▶ Problem to solve
The answer should hold nothing but the lines from the one with "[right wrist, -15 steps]" through the end of the listing below, each exactly as written.

▶ Material provided
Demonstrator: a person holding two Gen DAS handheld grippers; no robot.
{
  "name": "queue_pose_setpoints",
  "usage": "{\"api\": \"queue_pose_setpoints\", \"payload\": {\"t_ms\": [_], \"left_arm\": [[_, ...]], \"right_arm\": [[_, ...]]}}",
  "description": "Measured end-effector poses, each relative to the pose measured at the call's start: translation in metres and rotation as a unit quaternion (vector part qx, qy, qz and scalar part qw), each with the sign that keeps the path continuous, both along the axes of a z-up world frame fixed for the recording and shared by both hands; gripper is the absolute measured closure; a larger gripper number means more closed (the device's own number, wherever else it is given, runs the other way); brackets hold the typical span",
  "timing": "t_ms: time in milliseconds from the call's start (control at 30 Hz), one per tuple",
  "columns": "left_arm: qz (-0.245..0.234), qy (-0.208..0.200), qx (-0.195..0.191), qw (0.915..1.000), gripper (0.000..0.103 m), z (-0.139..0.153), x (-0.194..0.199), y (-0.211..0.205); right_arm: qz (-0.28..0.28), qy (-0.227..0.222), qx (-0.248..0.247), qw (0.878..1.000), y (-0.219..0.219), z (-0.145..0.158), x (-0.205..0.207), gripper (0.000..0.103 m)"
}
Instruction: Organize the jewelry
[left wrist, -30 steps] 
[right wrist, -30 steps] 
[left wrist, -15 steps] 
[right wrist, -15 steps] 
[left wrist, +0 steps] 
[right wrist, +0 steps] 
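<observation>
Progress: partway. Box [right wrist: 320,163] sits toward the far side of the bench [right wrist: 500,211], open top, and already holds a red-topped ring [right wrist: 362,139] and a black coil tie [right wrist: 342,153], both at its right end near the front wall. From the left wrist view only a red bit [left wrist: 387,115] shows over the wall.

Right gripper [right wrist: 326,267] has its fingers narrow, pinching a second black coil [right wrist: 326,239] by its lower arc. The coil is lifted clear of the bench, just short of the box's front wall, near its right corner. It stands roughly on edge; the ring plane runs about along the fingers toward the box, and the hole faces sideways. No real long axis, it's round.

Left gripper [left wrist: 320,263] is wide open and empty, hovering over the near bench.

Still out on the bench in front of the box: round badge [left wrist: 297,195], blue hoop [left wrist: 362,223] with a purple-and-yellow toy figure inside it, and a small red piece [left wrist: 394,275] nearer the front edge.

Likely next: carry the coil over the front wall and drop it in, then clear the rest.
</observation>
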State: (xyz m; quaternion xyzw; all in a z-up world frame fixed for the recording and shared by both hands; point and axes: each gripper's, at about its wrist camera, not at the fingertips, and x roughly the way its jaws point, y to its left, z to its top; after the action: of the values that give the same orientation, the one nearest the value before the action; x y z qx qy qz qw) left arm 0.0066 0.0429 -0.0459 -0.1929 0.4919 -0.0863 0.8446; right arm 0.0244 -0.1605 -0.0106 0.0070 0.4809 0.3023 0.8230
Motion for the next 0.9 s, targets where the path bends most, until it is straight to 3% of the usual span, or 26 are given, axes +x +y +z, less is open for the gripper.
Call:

▶ Answer for this exercise
[right wrist, -15 steps] 
[left wrist, +0 steps] 
[right wrist, +0 steps] 
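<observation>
Progress: partway. Box [right wrist: 320,163] sits toward the far side of the bench [right wrist: 500,211], open top, and already holds a red-topped ring [right wrist: 362,139] and a black coil tie [right wrist: 342,153], both at its right end near the front wall. From the left wrist view only a red bit [left wrist: 387,115] shows over the wall.

Right gripper [right wrist: 326,267] has its fingers narrow, pinching a second black coil [right wrist: 326,239] by its lower arc. The coil is lifted clear of the bench, just short of the box's front wall, near its right corner. It stands roughly on edge; the ring plane runs about along the fingers toward the box, and the hole faces sideways. No real long axis, it's round.

Left gripper [left wrist: 320,263] is wide open and empty, hovering over the near bench.

Still out on the bench in front of the box: round badge [left wrist: 297,195], blue hoop [left wrist: 362,223] with a purple-and-yellow toy figure inside it, and a small red piece [left wrist: 394,275] nearer the front edge.

Likely next: carry the coil over the front wall and drop it in, then clear the rest.
</observation>
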State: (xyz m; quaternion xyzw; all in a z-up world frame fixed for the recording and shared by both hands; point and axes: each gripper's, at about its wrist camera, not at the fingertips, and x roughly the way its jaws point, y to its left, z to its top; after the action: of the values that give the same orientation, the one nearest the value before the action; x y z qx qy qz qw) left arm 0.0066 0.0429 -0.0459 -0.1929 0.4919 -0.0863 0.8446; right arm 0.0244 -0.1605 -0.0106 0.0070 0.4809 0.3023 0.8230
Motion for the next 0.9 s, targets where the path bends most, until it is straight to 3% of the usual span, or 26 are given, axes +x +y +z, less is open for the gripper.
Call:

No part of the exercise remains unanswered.